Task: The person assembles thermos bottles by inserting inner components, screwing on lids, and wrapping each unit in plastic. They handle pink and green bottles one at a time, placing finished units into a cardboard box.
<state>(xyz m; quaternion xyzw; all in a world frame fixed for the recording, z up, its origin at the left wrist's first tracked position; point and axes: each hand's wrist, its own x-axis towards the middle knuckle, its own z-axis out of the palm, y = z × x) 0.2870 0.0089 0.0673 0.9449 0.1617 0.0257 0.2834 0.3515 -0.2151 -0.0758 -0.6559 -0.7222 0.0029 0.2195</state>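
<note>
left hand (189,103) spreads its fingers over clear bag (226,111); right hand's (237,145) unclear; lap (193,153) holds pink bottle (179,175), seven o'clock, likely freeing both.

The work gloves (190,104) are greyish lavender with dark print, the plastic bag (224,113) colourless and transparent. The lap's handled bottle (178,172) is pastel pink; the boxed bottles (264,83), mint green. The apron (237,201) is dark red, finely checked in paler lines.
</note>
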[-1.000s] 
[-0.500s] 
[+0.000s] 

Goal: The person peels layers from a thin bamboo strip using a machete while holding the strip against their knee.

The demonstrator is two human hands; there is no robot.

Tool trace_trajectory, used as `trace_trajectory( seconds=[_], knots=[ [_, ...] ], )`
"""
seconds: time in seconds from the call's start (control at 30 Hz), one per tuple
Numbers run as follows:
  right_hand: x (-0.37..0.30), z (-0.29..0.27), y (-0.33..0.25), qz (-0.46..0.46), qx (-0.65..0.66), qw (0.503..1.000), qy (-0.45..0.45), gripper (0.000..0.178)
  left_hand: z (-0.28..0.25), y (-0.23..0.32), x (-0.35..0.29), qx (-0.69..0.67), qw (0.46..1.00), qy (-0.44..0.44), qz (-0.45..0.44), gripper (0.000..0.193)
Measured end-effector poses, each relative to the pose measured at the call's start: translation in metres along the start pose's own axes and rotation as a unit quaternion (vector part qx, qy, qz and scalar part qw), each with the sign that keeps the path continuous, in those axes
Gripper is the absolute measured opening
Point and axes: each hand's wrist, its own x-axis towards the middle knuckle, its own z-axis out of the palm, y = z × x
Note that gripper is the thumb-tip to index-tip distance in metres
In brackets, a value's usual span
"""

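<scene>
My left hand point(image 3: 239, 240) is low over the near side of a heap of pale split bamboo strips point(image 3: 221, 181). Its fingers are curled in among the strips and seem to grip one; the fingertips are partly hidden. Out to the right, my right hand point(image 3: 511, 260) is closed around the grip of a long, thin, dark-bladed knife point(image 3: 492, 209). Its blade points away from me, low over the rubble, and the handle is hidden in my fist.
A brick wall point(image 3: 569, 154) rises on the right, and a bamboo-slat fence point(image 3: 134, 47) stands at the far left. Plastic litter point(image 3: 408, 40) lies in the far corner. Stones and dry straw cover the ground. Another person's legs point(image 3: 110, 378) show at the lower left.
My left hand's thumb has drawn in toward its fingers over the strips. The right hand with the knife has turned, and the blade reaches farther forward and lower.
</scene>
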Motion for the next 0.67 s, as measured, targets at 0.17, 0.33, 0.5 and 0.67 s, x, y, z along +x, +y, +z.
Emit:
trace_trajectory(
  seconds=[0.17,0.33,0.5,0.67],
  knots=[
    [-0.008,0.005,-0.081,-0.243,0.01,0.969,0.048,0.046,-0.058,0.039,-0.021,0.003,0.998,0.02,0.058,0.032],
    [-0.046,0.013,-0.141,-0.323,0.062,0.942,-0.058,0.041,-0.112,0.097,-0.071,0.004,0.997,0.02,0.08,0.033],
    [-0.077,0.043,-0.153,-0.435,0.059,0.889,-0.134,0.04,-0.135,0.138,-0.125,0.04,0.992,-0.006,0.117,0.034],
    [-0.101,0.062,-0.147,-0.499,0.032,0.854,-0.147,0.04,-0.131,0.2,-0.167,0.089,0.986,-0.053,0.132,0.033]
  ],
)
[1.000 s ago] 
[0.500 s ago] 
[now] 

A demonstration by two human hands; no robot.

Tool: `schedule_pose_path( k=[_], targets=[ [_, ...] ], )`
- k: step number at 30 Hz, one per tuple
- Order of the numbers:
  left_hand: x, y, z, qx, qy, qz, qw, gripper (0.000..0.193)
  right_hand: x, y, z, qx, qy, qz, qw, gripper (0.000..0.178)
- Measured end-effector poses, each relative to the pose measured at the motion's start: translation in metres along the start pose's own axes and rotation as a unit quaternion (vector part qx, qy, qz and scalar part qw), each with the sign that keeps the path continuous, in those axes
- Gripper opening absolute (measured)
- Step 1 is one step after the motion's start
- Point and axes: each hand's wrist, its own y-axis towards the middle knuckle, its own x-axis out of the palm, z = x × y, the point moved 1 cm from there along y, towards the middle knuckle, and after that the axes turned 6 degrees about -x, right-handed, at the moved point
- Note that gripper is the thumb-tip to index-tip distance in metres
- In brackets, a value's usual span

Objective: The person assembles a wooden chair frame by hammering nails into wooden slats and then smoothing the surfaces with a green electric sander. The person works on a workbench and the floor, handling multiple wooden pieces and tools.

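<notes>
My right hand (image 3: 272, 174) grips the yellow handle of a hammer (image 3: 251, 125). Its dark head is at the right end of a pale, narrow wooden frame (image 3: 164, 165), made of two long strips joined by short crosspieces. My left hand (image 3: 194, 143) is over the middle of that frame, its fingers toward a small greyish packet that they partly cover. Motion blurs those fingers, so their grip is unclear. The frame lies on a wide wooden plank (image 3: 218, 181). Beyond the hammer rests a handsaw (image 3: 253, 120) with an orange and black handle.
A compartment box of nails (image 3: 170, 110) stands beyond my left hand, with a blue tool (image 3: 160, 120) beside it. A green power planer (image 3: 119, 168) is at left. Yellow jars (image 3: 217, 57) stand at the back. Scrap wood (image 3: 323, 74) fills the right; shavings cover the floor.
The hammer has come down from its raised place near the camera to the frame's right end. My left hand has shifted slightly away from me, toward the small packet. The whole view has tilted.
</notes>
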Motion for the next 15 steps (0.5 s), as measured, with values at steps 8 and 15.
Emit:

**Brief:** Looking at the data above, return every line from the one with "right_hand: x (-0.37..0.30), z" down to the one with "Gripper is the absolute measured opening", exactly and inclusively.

**Reply to the task:**
  right_hand: x (-0.37..0.30), z (-0.29..0.27), y (-0.33..0.25), qz (-0.46..0.46), qx (-0.65..0.66), qw (0.503..1.000), qy (-0.45..0.45), gripper (0.000..0.178)
  left_hand: z (-0.28..0.25), y (-0.23..0.32), x (-0.35..0.29), qx (-0.69..0.67), qw (0.46..1.00), qy (-0.44..0.44), qz (-0.45..0.44), gripper (0.000..0.193)
Measured end-effector poses, each relative to the pose measured at the call's start: translation in metres along the start pose's own axes and rotation as a unit quaternion (vector part qx, qy, qz and scalar part qw), each with the sign that keeps the path continuous, in those axes
Gripper is the absolute measured opening

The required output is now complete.